When John Cage invented the prepared piano to accompany a dance performance, the idea was to mimic the sound of a percussion ensemble in a space too small to accommodate one. With his own work, French pianist Benoit Delbecq has taken the idea of the prepared piano further. For Delbecq, using a highly selective and idiosyncratic system of preparations along with an open form of composition, the prepared piano is seemingly transformed into an ensemble—an unaltered piano accompanied by one or more percussion instruments.
Delbecq’s musical vision is on full display in The Weight of Light, a fascinating solo album recorded in the otherwise inauspicious month of March, 2020. Delbecq’s sound on the recording is grounded in a pulse-based, elastic sense of time that he constructs out of repeated patterns of independent and layered rhythmic motifs. He’s developed his own form of graphic notation employing circles and calligrams—words arranged to form shapes or images—to denote these musical structures, which he conceives of in terms of proportions or other relationships between numerical objects.

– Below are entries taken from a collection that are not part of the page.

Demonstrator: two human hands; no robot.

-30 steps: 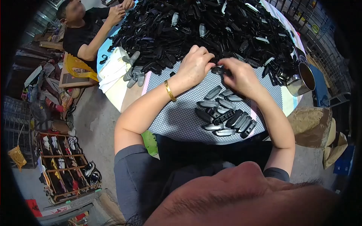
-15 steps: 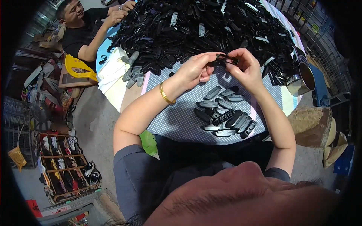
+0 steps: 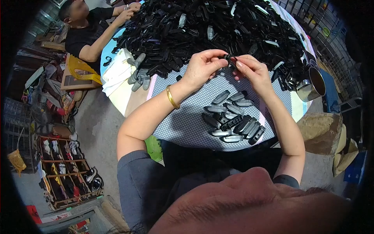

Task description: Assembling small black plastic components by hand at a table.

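Observation:
Between my two hands, just in front of a big heap of black plastic parts (image 3: 171, 43), is a small black plastic part (image 3: 230, 61). My left hand (image 3: 205, 69), with a gold bangle at the wrist, pinches its left end between thumb and fingers. Thumb and fingertips of my right hand (image 3: 253, 73) grip the other end. My fingers partly cover the part, so its full shape is hidden. Nearer to me, on the dotted cloth (image 3: 179, 121), lies a loose cluster of oblong black-and-grey plastic pieces (image 3: 233, 104), several of them side by side.
Grey gloves (image 3: 139, 76) and a white cloth (image 3: 117, 74) lie at the table's left. At the far left a co-worker's hand (image 3: 126, 15) reaches to the heap. A metal pot (image 3: 309, 85) stands by the right edge; beyond it sits a cardboard box (image 3: 321, 130).
My fingers have shifted around the black part, and it has turned in them. My left hand's fingers sit closer to it. The cluster on the cloth looks the same.

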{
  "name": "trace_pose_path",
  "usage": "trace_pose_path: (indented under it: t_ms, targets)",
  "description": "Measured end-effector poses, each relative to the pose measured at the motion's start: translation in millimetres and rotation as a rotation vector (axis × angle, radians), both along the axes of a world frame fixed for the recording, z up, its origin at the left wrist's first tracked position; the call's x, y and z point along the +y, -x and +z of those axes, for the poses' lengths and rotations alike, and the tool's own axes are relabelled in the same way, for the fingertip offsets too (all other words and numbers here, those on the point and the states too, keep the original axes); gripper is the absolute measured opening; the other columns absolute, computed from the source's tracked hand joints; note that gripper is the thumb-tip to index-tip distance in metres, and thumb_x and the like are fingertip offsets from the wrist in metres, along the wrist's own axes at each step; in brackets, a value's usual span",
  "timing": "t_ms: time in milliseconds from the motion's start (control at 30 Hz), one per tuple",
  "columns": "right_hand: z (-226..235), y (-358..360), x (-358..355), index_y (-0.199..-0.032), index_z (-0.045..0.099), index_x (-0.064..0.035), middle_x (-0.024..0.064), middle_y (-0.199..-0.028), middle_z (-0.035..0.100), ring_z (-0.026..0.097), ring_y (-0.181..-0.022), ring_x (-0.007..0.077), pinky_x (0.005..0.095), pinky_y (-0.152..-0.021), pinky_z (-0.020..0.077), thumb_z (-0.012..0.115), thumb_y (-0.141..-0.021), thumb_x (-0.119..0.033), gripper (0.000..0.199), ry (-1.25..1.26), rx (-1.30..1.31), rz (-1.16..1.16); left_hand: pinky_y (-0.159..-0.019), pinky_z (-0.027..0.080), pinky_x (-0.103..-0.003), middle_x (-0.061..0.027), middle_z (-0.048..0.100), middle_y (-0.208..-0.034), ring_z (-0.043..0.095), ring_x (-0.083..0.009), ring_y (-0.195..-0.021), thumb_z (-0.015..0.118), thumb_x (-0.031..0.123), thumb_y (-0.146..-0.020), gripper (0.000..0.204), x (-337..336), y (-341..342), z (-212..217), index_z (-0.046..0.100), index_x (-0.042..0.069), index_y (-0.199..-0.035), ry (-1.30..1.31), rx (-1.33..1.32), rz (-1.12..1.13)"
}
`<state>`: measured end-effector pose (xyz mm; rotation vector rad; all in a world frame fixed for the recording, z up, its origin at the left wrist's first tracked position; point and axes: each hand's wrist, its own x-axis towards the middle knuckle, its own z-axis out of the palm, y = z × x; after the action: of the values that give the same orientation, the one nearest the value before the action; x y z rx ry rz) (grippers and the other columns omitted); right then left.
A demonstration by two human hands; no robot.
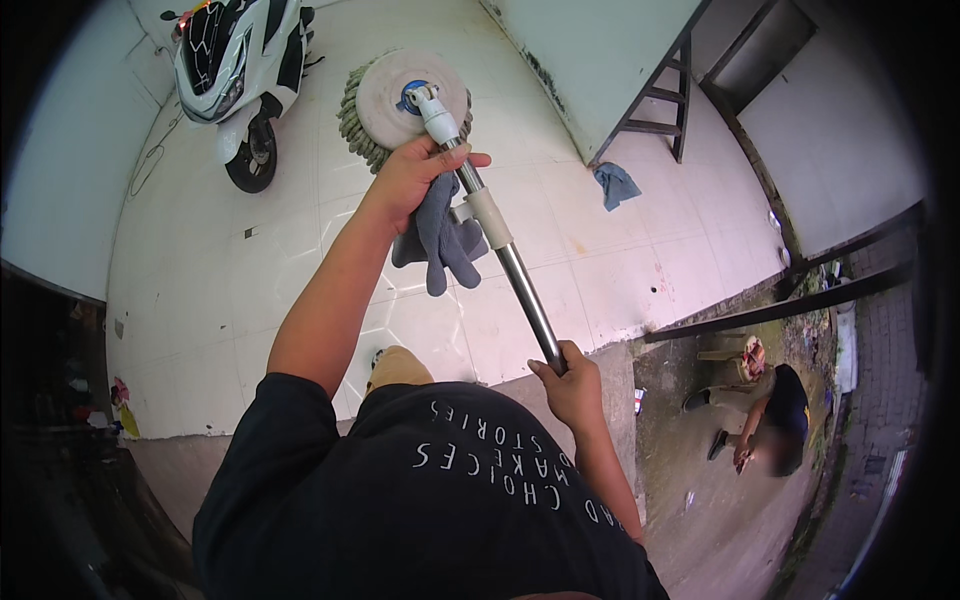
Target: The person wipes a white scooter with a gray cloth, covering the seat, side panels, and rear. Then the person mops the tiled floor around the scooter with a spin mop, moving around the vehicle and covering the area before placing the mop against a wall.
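Note:
A mop (527,295) with a metal pole slants up across the view in front of me. Its round whitish head (382,105) has a grey-green yarn fringe and a blue centre joint, and is tilted up with its top plate facing me. My left hand (420,175) grips the pole just below the white joint. Grey gloves (440,235) hang beneath that hand, beside the beige sleeve on the pole; how they are held is hidden. Lower down, my right hand (573,388) is closed round the pole's near end.
A white scooter (240,75) stands on the pale tiled floor (290,270) at the far left. To the right lie a blue cloth (616,186) and a dark ladder (668,110) leaning by a white panel. Beyond the floor's edge a person (785,415) bends near a wooden stool (728,350).

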<state>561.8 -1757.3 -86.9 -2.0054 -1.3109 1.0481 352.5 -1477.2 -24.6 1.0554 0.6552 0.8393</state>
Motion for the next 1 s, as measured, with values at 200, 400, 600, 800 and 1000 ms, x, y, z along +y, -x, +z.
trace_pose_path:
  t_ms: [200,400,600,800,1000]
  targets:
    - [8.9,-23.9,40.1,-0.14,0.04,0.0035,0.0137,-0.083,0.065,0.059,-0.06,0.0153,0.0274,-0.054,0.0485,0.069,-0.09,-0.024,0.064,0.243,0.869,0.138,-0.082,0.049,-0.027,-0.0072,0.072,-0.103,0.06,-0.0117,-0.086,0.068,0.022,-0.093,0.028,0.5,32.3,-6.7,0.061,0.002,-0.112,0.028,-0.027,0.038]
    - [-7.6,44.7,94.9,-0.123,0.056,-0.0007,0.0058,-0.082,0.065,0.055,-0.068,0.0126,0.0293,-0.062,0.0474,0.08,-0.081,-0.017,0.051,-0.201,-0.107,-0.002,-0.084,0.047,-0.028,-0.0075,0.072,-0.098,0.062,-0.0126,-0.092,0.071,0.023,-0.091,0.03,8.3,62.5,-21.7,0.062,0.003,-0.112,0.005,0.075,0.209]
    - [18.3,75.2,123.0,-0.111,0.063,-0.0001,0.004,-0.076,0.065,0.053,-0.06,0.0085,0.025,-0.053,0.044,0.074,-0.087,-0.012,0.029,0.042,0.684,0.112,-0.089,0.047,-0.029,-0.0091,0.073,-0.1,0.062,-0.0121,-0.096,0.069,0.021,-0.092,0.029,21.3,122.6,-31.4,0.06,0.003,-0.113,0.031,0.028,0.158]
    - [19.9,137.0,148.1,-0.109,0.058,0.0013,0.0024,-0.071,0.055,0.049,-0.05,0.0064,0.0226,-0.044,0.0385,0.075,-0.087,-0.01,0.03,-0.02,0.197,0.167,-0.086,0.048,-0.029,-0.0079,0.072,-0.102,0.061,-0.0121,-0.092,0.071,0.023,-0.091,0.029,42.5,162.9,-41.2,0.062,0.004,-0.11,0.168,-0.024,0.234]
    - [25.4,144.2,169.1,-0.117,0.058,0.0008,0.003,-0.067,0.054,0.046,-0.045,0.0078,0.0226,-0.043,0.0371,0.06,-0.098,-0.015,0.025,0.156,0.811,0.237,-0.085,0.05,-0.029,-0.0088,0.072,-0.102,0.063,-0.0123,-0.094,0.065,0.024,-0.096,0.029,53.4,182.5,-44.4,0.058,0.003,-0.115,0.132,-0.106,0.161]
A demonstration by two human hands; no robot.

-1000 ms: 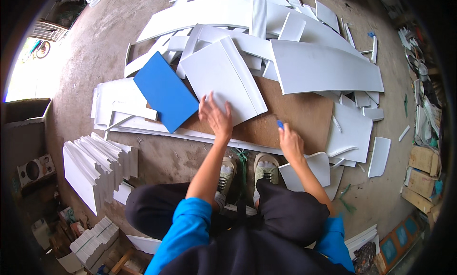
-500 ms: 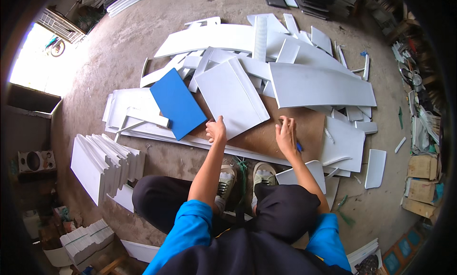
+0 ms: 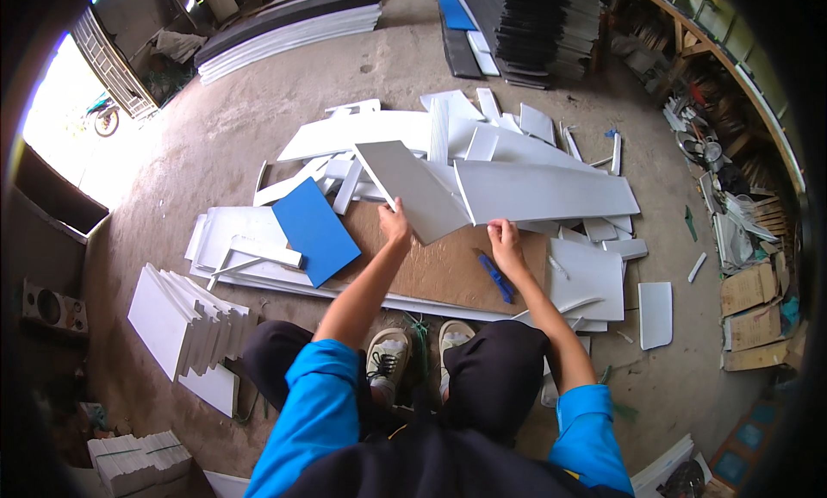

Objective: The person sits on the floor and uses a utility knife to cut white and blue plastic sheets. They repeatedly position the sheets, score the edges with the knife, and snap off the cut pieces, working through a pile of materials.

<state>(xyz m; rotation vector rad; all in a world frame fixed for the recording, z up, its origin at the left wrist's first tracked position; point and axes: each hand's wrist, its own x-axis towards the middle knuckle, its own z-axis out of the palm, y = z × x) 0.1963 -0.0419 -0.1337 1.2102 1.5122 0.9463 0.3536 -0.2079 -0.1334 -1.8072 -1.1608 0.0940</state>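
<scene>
On the concrete floor, above a flat brown fibreboard sheet (image 3: 431,261), the crouching person lifts a grey-white rectangular foam board (image 3: 412,189) by its near edge. The left hand (image 3: 396,229) is closed on the board's near left edge, fingers curled under it. The right hand (image 3: 502,238) sits at the near right corner, where the board meets a long white panel (image 3: 543,192); whether it truly grips the board or only steadies it I cannot tell from here. The board is tilted, its far end pointing up over the heap of white offcuts (image 3: 482,132).

A blue-handled cutting knife (image 3: 494,275) lies on the brown sheet just below the right hand, and a blue rectangular sheet (image 3: 315,230) rests to the left.

Held only at one edge, the board looks likely to sag or snap. It could also slip down onto the knife, or a hand dropping back might land on the blade.
</scene>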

Delbecq’s method of piano preparation is to insert objects, most often wooden sticks of varying hardness, into a handful of strings in a way that affects only the keys playing the rhythmic patterns. As a result, he lends the piano the sound of a gamelan, as on the pieces Family Trees, Anamorphoses and Pair et Impair, or of a drum kit, as on the opening The Loop of Chicago. On top of all this he plays jazz-inflected, chromatic or modal melody lines drawn predominantly from the unprepared part of the piano. To hear it is to imagine one is hearing two or more players or overdubs, but it’s all done by Delbecq alone, in real time. It’s sleight of hand, literally, in the form of hand-crossings and striking keys already depressed. But Delbecq also can play directly and in a largely conventional manner, as he does on the album’s closing track, Broken World, a freely elegiac and highly affective quasi-ballad.